• What to do
Given the entries that follow, write out exactly the lines starting at the one containing "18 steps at" and ending at the one containing "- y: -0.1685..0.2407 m", both ends included, and only those.

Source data
==*==
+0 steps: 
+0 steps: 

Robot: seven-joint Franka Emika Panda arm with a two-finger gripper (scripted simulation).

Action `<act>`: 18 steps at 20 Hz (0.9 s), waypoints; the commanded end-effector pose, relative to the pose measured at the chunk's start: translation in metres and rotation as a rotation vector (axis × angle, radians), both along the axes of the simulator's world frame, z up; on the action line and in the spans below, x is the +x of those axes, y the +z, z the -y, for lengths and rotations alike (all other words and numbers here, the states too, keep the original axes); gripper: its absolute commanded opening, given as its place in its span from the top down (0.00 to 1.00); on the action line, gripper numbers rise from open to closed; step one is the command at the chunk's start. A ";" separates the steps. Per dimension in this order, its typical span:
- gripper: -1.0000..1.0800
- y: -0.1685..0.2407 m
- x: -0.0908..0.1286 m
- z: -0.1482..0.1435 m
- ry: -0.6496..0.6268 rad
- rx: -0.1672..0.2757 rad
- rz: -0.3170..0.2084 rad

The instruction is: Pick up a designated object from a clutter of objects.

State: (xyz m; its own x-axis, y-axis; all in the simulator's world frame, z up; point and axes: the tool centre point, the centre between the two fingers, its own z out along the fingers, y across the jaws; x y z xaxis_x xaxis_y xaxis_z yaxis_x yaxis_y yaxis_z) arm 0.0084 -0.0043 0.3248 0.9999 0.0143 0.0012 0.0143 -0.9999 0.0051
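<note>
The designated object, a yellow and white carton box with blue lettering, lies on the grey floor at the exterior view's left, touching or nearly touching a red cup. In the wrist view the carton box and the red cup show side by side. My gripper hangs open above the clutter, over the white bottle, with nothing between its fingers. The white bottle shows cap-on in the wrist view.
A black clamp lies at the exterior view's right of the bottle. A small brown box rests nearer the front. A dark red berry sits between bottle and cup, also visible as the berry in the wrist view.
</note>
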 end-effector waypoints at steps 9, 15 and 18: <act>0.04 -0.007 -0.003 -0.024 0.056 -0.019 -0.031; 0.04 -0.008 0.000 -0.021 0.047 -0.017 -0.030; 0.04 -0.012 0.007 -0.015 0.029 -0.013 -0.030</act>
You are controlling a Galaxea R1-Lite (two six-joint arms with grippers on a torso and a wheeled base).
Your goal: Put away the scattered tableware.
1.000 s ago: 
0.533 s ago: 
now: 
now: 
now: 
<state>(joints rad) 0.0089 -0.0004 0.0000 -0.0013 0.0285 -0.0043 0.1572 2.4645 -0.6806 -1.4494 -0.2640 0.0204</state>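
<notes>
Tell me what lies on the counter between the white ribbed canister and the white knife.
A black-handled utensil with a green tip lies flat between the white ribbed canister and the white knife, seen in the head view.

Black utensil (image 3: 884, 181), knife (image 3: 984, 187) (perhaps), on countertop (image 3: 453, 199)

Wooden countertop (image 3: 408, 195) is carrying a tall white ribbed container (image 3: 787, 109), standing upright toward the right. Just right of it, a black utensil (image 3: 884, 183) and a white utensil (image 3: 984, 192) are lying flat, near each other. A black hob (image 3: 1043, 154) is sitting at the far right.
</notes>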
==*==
• Solution
Action `<act>`: 18 steps at 20 Hz (0.9 s), waypoints; the commanded end-effector pose, relative to the pose measured at the chunk's start: translation in metres and rotation as a rotation vector (axis × angle, radians), both along the axes of the simulator's world frame, z up; on the action line and in the spans below, x is the +x of those axes, y the +z, z the -y, for lengths and rotations alike (all other words and numbers here, the states too, keep the original axes); gripper: its absolute commanded opening, given as its place in its span from the top down (0.00 to 1.00); on the action line, gripper numbers rise from open to closed; step one is the command at the chunk's start. A ";" separates the steps. Per dimension in this order, its typical span:
- gripper: -1.0000..1.0800
- y: -0.1685..0.2407 m

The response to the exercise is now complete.